Schmelzende Schneemänner

Ohne Titel (aus der Serie „Industrial Motives“), ohne Jahr, Fotografie, © David Lynch.

Die fotografischen Serien Industrial Motives und Snowmen sind es, die den bereits angesprochenen biografischen Bezug zu Philadelphia herstellen. Während der Verfall den Schneemännern durch den Wechsel der Jahreszeiten widerfährt, sind die Industrieruinen im geschichtlichen Kontext des Wandels der wirtschaftlichen Sektoren zu verorten. Die schwarz-weiß Fotografien der Serie zeigen diese industrielle Gegenden und fangen die ehemals benutzten Architekturen in verzerrter Perspektive ein. Lynch selbst nennt als zentralen Topos seiner Arbeit die Fabrik, ‒ dann die Malerei und als drittes erst den Film ‒ die als Ort der Industrialisierung heute vielfach brach liegt.

Kennt man zudem Arbeiten von Bill Brandt, an dessen Aufnahmen man nicht ganz unwillkürlich erinnert wird, tritt jedoch der qualitative Unterschied zu Tage. Während weitere Fotoarbeiten Lynchs aus dem Jahre 2008 zu gefallen, aber nicht zu verstören wissen – zu routiniert und eingeschliffen wirkt das Gezeigte mittlerweile, meist bearbeitet mir starken Überblendungen des Gesichtsbereichs und hohen Farbkontrasten –, ist die am Eingang positionierte Rauminstallation eine kleine Enttäuschung. Die Kraft, Assoziationen und Stimmungen hervorzurufen, wie es die Räume in Mulholland Drive aus dem Jahre 2001 schaffen, geht der Installation ab. Vielleicht noch fühlt man sich durch die verwinkelten, gelb und blau angemalten Räume in die Kurven einer Geisterbahn geworfen, durch die man sich hindurch schlängelt, immer achtsam gegenüber Ecken, hinter denen etwas lauern könnte, um an ihrem dunklen Ende wieder die gewohnte Welt zu betreten.
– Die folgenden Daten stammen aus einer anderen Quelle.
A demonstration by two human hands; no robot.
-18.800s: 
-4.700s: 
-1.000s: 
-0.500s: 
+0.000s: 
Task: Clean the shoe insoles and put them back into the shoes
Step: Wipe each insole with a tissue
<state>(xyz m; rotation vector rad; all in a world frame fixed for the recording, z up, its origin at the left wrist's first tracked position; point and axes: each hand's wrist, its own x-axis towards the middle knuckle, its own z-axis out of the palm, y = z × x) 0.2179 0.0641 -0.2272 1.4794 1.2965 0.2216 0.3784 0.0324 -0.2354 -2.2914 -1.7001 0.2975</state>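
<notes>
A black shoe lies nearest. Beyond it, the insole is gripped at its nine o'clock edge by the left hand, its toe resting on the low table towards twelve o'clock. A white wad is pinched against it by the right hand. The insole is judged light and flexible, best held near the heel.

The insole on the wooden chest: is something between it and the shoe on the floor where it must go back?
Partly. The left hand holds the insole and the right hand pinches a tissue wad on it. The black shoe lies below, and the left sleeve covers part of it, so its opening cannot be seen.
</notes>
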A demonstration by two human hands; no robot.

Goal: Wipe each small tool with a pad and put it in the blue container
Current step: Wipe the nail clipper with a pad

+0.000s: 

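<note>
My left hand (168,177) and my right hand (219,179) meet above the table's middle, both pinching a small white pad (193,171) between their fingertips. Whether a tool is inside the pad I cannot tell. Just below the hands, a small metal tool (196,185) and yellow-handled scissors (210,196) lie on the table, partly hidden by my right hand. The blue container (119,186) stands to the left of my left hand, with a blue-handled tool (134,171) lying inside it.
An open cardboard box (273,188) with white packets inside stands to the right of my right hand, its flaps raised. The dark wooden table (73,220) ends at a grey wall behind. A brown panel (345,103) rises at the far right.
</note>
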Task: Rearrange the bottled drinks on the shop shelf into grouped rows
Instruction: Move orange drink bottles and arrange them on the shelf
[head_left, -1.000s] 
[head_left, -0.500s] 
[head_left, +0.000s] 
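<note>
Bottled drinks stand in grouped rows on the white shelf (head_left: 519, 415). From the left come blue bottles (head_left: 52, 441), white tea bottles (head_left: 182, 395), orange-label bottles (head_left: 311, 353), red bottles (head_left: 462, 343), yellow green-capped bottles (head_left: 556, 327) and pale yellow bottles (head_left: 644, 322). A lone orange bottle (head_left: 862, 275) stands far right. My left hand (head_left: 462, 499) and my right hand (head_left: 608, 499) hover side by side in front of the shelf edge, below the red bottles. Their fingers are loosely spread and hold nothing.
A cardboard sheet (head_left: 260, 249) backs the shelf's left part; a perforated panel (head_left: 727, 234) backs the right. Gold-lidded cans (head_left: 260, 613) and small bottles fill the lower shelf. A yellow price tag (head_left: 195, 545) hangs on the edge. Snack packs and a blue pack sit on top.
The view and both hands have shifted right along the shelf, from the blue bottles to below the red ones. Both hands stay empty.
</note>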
Rauminstallation, nach einer Zeichnung von David Lynch, Foto: Patrick Gries, © David Lynch.

Im Angesicht des Abgrunds

Was hat die Ausstellung Dark Splendor zu bieten? Lynchs Stärken sind in seiner Fähigkeit zu sehen, kunstgeschichtliche Referenzpunkte in das Medium des Films zu übersetzen, dort zu kombinieren und den Lücken der sozialen Realität ‒ deren Hang zu Kippen ‒ Ausdruck zu verleihen. Mögliche Assoziationen zu Kafkas Geschichten, die sich hier einstellen mögen, sind nicht unbegründet. Auf die Frage, wer sein Lieblingsgeist des 20. Jahrhunderts sei, antwortete Lynch laut Spies: Kafka. Dieser nämlich erzeuge mit den Mitteln der Realität Irreales.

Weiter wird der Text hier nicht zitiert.